Net cash used in operating activities of $0.5 million for the nine months ended September 30, 2019 was mostly attributable to increased accounts receivable of $2.1 million as one of our major customer’s payment terms changed on January 1, 2019 from net 30 to net 60 days, increased inventory of $0.6 million as we build stock to keep pace with sales growth, as well as severance payments and payments for insurance renewals. Partially offsetting these were our non-cash charges for stock based compensation of $0.9 million and depreciation and amortization of long lived tangible and intangible asset of $0.3 million, as well as increases in accounts payable of $0.4 million primarily for major supplier invoices and accrued expenses of $0.5 million primarily due to legal fees and bonus accruals.
Investing Activities
Net cash used in investing activities of $1.0 million for the nine months ended September 30, 2020 was primarily for capital expenditures for research and development and strategic initiatives. Our net cash provided by investing activities of $1.4 million for the nine months ended September 30, 2019 was mostly the result of the maturation of a certificate of deposit for $1.5 million and the sale of the house the Company owned for $0.2 million, offset by capital expenditures of $0.2 million, and patent applications and maintenance of existing applications of $0.2 million.
Financing Activities
Net cash provided by financing activities for the nine months ended September 30, 2020 of $26.6 million is from the $26.5 million capital raise, net of expenses and $0.1 million from options exercised. The $0.5 million provided by financing activities for the nine months ended September 30, 2019 is a result of warrants and options exercised during the period.
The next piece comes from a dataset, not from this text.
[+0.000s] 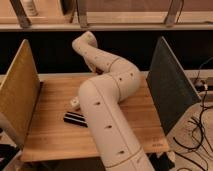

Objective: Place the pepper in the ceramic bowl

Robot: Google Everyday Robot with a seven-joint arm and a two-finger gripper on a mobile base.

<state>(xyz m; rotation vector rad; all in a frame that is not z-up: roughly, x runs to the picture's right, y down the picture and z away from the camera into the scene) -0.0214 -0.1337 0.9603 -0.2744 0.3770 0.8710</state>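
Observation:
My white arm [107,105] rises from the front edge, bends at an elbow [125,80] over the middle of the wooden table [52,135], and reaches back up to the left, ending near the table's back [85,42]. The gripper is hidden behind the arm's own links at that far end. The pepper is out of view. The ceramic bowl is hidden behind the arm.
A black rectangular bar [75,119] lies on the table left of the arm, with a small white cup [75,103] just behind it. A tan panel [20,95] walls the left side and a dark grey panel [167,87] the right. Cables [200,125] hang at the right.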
See “NOTE 5 — DEBT OBLIGATIONS” for further detail regarding the promissory note and loan agreement, and “NOTE 8 — EQUITY” regarding the equity offering.
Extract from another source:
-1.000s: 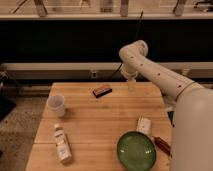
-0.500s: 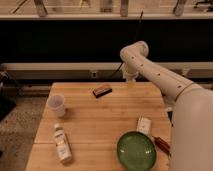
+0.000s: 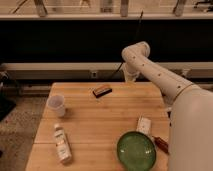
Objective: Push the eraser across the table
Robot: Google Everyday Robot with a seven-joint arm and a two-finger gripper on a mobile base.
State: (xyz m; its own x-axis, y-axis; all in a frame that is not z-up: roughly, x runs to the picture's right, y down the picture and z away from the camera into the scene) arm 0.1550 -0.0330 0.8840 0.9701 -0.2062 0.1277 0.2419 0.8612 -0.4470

We believe that as of September 30, 2020, cash on hand and cash expected to be generated from future operating activities will be sufficient to fund our operations, including further research and development and capital expenditures, for the next 12 months, as well as accelerate execution of our strategic initiatives. We believe KORU Medical’s home infusion products continue to find a solid following in the subcutaneous immunoglobulin (“SCIg”) market, as well as into new markets like neurology where Hizentra® received an expanded indication for CIDP.
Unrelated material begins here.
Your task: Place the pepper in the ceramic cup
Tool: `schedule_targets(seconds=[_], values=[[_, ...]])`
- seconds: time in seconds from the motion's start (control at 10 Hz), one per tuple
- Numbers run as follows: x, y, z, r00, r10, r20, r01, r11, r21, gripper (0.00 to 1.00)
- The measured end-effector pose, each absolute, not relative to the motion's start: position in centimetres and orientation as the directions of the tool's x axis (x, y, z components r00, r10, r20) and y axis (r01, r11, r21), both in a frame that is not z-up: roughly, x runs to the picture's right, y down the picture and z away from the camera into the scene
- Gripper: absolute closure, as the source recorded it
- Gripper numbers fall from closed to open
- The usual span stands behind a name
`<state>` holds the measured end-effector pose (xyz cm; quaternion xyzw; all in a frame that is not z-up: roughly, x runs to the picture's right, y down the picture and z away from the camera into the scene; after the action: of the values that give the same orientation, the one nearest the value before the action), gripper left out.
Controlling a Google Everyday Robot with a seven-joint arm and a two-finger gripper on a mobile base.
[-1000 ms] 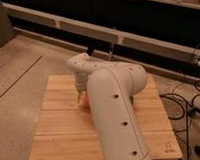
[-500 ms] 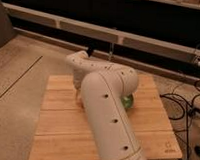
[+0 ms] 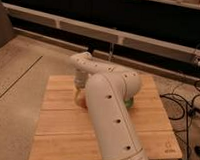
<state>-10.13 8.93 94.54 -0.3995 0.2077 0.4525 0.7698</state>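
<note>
Since a second ago, the thick white arm [image 3: 109, 115] has swung across the board, and a sliver of the green bowl [image 3: 128, 102] now shows at its right edge. The gripper [image 3: 80, 89] hangs under the bent wrist near the board's left-centre, pointing down with its jaws set wide and mostly hidden by the arm. Just below it lies a small pale-orange shape, probably the pepper [image 3: 81, 99]. Whether the gripper touches it cannot be told. The wide jaws and downward aim suggest it is lining up to pick the pepper up, so the task looks barely begun. The ceramic cup is not visible and may be behind the arm. Everything rests on a pale wooden plank tabletop [image 3: 56, 127]. Around it is a speckled grey floor [image 3: 18, 91], with dark cables [image 3: 192, 106] trailing at the right and a long pale rail [image 3: 145, 41] against a dark wall behind.
</note>
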Motion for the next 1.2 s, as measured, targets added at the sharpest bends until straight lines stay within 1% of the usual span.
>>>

NON-GAAP FINANCIAL MEASURES
Management of the Company believes that investors’ understanding of the Company’s performance is enhanced by disclosing non-GAAP financial measures as a reasonable basis for comparison of the Company’s ongoing results of operations. These non-GAAP measures should not be considered a substitute for GAAP-basis measures and results. Our non-GAAP measures may not be comparable to non-GAAP measures of other companies. The table below provides a disclosure of these non-GAAP financial measures to the most closely analogous measure determined in accordance with GAAP.
- 22 -
Non-GAAP financial measures should not be considered a substitute for, or superior to, measures of financial performance prepared in accordance with GAAP. They are limited in value because they exclude charges that have a material effect on our reported results and, therefore, should not be relied upon as the sole financial measures to evaluate our financial results. The non-GAAP financial measures are meant to supplement, and to be viewed in conjunction with, GAAP financial results.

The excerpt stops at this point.